Try a regular torch, a decent size hammer and punch, along with something solid to support the axle while driving the kingpin out. Most of the time, at least for me, they will come out pretty easily this way.
yes HRP i did take that bolt out. lol! It's a tough ole part i beat the hell out of it with hammer but i didn't want to to much cause it didn't want to mushroom the kingpin. Lucky me i get to mess with the wishbone bolts next. LOL
Yep, the BFH is important, you need to jar them to get them to break loose. Use a brass drift and they won't mushroom on you.
Heat is your friend, lots of heat, like an acetylene torch with rosebud tip. You never want to beat directly on the king pin with a big hammer, you'll mushroom the end of the king pin making it more difficult to remove. The end of the axle should be red hot to get the stuck king pin to move. I personally would pay a machine shop, with a good sized press, to remove stuck KING PINS. We had one that was so stuck, we used 20tons worth of force to get the king pin to move.
If the king pin is rusted in the axle boss you will have to heat the axle boss with an acetylene torch to a dark red on both sides, let it cool and apply a good dose of PB Blaster or similar thru the king pin lock hole. If you can get it in an H frame press and support it squarely you may be able to press out the pin, if not you with have to do it the old crude and rude way with a punch and 10lb hammer.

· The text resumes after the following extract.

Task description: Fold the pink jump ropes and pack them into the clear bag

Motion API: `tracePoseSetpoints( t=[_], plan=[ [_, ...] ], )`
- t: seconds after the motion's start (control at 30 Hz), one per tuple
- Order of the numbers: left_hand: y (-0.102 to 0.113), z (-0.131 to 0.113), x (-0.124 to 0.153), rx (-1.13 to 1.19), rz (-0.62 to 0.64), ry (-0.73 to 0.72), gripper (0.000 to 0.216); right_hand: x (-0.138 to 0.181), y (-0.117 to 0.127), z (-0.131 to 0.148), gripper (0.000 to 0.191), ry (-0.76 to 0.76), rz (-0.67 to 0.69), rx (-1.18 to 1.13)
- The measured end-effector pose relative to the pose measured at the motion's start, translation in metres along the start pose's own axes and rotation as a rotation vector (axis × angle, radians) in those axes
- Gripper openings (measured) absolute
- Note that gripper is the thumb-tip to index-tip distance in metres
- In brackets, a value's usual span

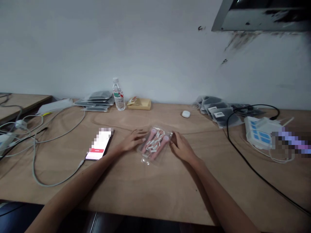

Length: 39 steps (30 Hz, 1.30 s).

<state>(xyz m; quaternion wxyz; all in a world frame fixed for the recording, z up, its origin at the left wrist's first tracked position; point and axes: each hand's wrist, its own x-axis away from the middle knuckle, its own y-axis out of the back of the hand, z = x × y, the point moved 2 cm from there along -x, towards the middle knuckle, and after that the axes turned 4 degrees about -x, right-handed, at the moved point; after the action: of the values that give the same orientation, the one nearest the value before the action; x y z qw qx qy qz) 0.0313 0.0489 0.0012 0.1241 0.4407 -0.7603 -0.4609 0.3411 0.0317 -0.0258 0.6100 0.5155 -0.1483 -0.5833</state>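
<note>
Grip: left hand (132,139) flat, fingers spread on the clear plastic bag (155,144); right hand (181,147) at its other edge, pinch unclear.
Bag: flat on the wooden table (150,191), between both hands.
Risk: slick film could slip sideways under uneven pressure.

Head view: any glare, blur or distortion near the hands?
Head view: dim, even light with soft shadows; left hand, right hand and clear bag slightly soft but readable; phone screen glows bright, part pixelated; mild wide-angle stretch toward the corners; mosaic patch at right edge.
</note>
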Motion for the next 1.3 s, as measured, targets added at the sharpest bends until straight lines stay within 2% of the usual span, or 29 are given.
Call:
tracePoseSetpoints(
  t=[0.13,0.2,0.3,0.37,0.47,0.57,0.6,0.67,0.77,0.83,1.03,1.13,1.3],
  plan=[
    [0.006,-0.005,-0.005,0.137,-0.047,0.067,0.040,-0.002,0.007,0.001,0.042,-0.086,-0.038,-0.127],
    [0.012,-0.008,-0.012,0.046,-0.042,0.112,0.040,-0.002,0.009,0.005,0.035,-0.087,-0.034,-0.172],
    [0.023,-0.016,-0.029,-0.208,-0.035,0.179,0.037,-0.002,0.011,0.015,0.031,-0.049,-0.008,-0.225],
    [0.026,-0.025,-0.039,-0.278,-0.048,0.186,0.032,-0.002,0.013,0.026,0.028,0.002,0.026,-0.261],
    [0.018,-0.042,-0.044,-0.348,-0.031,0.144,0.032,-0.001,0.017,0.044,0.022,0.116,0.095,-0.289],
    [-0.001,-0.055,-0.038,-0.498,0.002,0.006,0.060,0.001,0.017,0.055,0.019,0.178,0.149,-0.274],
    [-0.006,-0.057,-0.034,-0.534,0.001,-0.011,0.072,0.001,0.017,0.056,0.020,0.178,0.150,-0.263],
    [-0.013,-0.057,-0.029,-0.573,0.002,-0.005,0.085,0.002,0.016,0.055,0.032,0.167,0.126,-0.245],
    [-0.016,-0.056,-0.026,-0.602,0.014,0.033,0.086,0.002,0.013,0.050,0.060,0.172,0.130,-0.225],
    [-0.015,-0.057,-0.026,-0.622,0.015,0.053,0.084,0.003,0.010,0.047,0.069,0.180,0.158,-0.205],
    [-0.003,-0.063,-0.026,-0.645,0.017,-0.021,0.083,0.004,0.005,0.033,0.067,0.128,0.183,-0.127],
    [0.003,-0.060,-0.025,-0.626,0.046,-0.059,0.082,0.004,0.004,0.029,0.073,0.103,0.201,-0.095],
    [0.000,-0.051,-0.026,-0.578,0.006,-0.102,0.089,0.003,0.002,0.029,0.081,0.130,0.198,-0.050]
  ],
)
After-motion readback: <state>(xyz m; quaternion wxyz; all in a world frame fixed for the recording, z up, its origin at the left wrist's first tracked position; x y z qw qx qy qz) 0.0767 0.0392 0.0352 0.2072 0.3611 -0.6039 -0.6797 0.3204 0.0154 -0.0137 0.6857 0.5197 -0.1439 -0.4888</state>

The press sounds too small to me. I am thinking 20 tons might be more appropriate. I would also recommend grinding any rust off the visible parts of the kingpin. And consider taking the axle to your local machinist / guy with a press. I can't believe it would cost more than $50 for him to press out 2 pins.
Here is a pic of a king pin with the cup, use a pipewrench and a cheater bar and get it to spin. After it spins abit, pressing it out will be much easier and no heat should be needed...well most of the time. Aslo the shocking force of the hammer at times seems to do more than more pressure with the press...in my experiance.

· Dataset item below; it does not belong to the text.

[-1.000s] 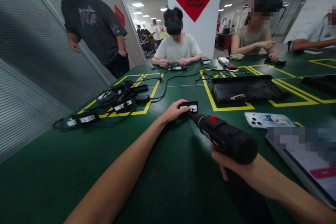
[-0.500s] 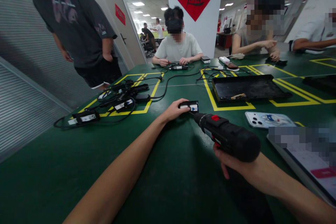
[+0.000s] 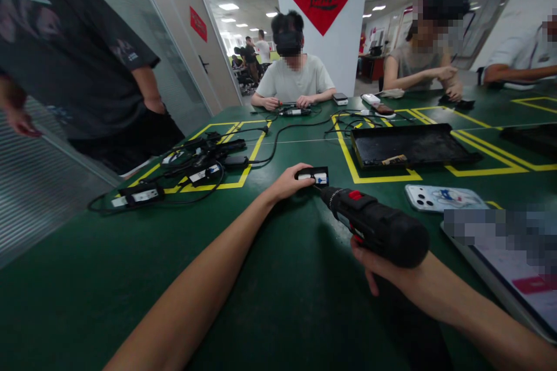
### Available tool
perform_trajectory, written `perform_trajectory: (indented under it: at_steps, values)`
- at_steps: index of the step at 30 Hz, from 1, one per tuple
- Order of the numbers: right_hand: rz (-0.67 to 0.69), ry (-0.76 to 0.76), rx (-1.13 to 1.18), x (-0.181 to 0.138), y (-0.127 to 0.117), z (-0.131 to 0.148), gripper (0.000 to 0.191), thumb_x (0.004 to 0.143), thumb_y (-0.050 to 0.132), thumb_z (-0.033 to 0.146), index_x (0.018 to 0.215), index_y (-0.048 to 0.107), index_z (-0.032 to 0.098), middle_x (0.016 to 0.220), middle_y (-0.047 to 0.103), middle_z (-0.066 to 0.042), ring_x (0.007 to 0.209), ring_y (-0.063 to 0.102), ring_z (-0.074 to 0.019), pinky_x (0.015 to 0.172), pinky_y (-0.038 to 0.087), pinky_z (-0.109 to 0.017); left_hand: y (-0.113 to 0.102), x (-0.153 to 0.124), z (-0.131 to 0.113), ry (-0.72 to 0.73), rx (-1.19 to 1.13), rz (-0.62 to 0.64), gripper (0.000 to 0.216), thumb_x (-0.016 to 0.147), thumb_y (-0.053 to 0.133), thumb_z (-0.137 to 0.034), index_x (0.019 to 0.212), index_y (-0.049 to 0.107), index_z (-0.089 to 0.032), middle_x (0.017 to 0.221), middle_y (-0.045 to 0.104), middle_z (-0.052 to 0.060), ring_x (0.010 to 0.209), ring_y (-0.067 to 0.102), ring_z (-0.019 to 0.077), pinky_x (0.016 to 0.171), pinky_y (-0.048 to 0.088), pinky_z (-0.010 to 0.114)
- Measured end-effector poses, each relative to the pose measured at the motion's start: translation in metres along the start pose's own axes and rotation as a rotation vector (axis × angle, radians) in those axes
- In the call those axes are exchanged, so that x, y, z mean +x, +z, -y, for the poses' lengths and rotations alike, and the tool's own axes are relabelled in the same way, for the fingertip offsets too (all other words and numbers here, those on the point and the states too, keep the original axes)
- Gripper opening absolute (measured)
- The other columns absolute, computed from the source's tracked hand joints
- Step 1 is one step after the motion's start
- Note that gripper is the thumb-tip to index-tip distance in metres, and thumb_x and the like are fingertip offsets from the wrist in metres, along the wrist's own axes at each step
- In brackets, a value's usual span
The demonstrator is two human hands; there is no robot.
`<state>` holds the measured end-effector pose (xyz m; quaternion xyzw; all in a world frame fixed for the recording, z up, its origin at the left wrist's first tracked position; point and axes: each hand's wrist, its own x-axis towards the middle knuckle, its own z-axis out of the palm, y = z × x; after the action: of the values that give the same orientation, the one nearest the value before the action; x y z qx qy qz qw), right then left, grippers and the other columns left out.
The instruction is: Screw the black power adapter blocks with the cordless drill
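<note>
my left hand (image 3: pixel 290 181) grasps small black rectangular case with white-and-blue insert (image 3: pixel 321 177), twelve o'clock | my right hand (image 3: pixel 387 271) clenches black-and-red pistol-shaped power drill (image 3: pixel 376 221), case's five o'clock | bit (image 3: pixel 317 188) at case's six o'clock edge

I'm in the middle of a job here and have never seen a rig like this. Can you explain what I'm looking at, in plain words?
There is no machine arm here: each grip is a person's bare hand. The view comes from a camera worn on that person's head, looking forward and down.

The left grip holds a small black box with white parts. The right grip holds a power drill. Its tip is at the box's near edge; whether it touches is too small to tell.

On the green table, a pile of black cables and small devices lies to the left. To the right are a black tray and, nearer, a phone. Other people sit across the table.
</note>
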<state>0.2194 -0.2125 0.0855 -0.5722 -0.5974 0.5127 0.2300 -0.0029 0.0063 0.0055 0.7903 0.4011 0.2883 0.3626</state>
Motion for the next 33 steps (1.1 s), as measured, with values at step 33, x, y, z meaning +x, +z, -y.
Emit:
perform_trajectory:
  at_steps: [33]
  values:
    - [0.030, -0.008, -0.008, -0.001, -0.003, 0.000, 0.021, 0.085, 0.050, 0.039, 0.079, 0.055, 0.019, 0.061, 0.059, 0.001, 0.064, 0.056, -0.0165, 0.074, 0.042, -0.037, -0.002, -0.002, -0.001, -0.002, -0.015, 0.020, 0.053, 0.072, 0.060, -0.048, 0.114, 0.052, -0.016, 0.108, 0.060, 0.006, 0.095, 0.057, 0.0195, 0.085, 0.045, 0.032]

If you can turn the spindle trun it so you can get a shot with the BFH directly in line with the axle on the boss the kingpin gos through.

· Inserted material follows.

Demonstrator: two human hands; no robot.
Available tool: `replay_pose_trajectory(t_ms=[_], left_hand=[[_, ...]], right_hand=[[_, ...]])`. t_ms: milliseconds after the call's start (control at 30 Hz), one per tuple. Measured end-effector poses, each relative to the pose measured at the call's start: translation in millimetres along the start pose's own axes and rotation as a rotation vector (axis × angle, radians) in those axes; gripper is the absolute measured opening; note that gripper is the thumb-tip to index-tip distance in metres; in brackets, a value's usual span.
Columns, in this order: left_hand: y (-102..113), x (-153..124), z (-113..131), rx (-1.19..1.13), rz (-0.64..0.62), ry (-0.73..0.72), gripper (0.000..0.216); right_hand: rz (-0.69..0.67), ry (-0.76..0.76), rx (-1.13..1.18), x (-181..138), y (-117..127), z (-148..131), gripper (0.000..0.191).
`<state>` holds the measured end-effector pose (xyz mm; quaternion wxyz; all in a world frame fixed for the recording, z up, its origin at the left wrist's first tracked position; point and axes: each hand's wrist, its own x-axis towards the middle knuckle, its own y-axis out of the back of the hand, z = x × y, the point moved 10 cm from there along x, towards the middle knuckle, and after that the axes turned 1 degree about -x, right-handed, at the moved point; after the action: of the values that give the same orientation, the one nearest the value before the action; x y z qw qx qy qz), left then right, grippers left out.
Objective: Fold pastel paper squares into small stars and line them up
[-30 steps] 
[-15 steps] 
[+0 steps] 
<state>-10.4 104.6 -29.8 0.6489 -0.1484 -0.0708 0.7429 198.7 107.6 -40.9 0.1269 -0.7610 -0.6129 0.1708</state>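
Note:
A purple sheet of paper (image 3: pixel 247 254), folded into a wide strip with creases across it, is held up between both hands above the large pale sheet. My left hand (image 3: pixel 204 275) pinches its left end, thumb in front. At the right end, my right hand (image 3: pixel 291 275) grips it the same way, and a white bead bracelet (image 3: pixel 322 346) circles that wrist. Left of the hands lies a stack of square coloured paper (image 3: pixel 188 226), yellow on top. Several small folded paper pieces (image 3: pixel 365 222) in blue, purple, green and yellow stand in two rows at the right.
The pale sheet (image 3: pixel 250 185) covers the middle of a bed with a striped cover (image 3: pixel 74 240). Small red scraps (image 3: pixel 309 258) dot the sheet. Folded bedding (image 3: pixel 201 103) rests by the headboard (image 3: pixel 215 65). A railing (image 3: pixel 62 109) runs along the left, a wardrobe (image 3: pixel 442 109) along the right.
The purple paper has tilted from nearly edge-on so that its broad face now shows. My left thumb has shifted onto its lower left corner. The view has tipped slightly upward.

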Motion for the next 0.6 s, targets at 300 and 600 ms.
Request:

Thanks guys i'll try the bfh. I am working to much over time to be running around that's why i used my small torch to apply heat my big torch is out of gas. So i heat it up real quick and leave it on the press over night. Come back the next day damn thing is still stuck. Ill also try the pipe wrench on it with cheater pipe. \
Heat, & I used the round end of a BallPing hammer as a drift up against the bottom of the kingpin & a BFH. It did make a little round concave indent on the center on the bottom of the kingpin but it did not increase the overall diameter nor mushroom head it at all.
I just did this this past weekend, the king pin would not turn and the spindle was still attached of course. I used my torch and heated the axle boss up to a dull red and got the spindle to rotate then took a large punch to drive it out, I soaked this in PB blaster for 2 days with no vivible results, the heat does the trick, now my axle is getting ready to visit Sid Good luck and be careful. I'd love to have a big press...
I find a bolt that will fit inside the kingpin and leave the head exposes. The diameter of the head of the bolt needs to be inside the kingpin axle diameter so when you bang on it it will slide inside of the axle with the kingpin. This way you can stand back a little and use a sledge. I find that using a drift and heavy hammer its tough to get a good "Bang" on it. Not too mention slipping and hitting your wrist or hand (yes that hurts). I have gotten some pretty stuck kingpins out doing it this way, I also use alot of PB and soak it a day or two. may stop, resoak and come back the next day if real stubborn. Sid will tell you he uses an air chisel as has been mentioned before. He has two bell housings from a banjo rear cut to hold the axle up and steady.
I take mine to the auto machine shop. Take the axle and the new pin kits. Last time I did this they pressed out the old king pins, took the bushings out, pressed the new bushings in, reamed them, and reassembled everything for $65. This was a few years ago now it's likely double that but still cheap for what you get. After all it only needs to be done every 50 years.
I think j hansen has the right idea with the air hammer. Soak it for a week in combination acetone/trans fluid and then go to town on it with the air hammer. I still have shrapnel in my arm from trying to beat out a king pin 40 years ago.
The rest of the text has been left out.